Work item: Could you copy out every line of the data where the word "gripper" occurs?

Given material:
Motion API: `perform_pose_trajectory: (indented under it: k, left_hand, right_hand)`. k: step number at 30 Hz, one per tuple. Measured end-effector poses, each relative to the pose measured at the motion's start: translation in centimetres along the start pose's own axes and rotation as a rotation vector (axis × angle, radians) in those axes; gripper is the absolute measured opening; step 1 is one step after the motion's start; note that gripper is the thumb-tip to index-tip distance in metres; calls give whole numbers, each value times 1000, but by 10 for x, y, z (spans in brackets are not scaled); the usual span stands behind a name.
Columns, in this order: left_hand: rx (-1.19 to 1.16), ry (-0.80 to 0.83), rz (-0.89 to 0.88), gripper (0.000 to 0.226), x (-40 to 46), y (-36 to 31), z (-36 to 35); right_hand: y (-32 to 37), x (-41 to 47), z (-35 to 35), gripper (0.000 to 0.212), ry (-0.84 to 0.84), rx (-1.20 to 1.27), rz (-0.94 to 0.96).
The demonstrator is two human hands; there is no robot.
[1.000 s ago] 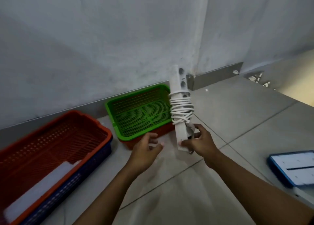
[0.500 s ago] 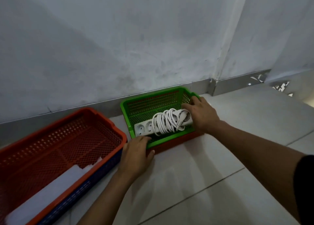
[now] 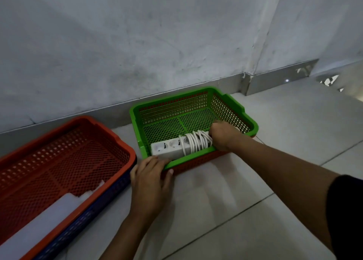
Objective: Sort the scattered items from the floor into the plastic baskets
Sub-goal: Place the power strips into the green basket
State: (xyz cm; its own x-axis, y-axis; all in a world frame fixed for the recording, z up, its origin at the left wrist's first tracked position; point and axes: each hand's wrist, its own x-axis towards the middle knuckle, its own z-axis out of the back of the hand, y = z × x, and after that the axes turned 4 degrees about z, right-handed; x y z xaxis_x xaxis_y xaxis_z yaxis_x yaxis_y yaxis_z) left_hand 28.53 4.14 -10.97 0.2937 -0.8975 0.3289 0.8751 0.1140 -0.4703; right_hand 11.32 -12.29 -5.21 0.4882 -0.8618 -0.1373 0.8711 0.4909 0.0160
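Observation:
A white power strip [image 3: 170, 147] with its cord coiled around it lies flat along the near side of the green basket [image 3: 238, 106], which is nested in a red one by the wall. My right hand [image 3: 223, 135] is closed on the strip's right end inside the basket. My left hand [image 3: 150, 178] rests on the green basket's near left rim, fingers curled over the edge.
A larger red basket [image 3: 121, 142], nested in a blue one, stands to the left with a white flat object [image 3: 45, 220] in it. The grey wall and skirting run right behind the baskets. Pale tiled floor [image 3: 245, 210] stretches to the right and front.
The power strip went from upright in my right hand above the floor to lying flat in the green basket. My left hand moved onto the basket's near rim.

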Motion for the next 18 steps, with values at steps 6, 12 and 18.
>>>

Exercise response:
Motion API: `perform_pose_trajectory: (indented under it: k, left_hand, right_hand)`. k: step number at 30 Hz, one per tuple. Measured end-effector poses, each relative to the pose measured at the motion's start: translation in centimetres along the start pose's own axes and rotation as a rotation vector (axis × angle, radians) in those axes; gripper is the absolute measured opening; step 1 is one step after the motion's start; note that gripper is the thumb-tip to index-tip distance in metres; calls give whole numbers, each value times 1000, but by 10 for x, y, z (spans in brackets are not scaled); the usual span stands behind a name.
Columns, in this order: left_hand: rx (-1.19 to 1.16), ry (-0.80 to 0.83), rz (-0.89 to 0.88), gripper (0.000 to 0.226), x (-40 to 46), y (-36 to 31), z (-36 to 35); right_hand: y (-32 to 37), x (-41 to 47), z (-35 to 35), gripper (0.000 to 0.212), ry (-0.84 to 0.84), rx (-1.20 to 1.27), rz (-0.94 to 0.96).

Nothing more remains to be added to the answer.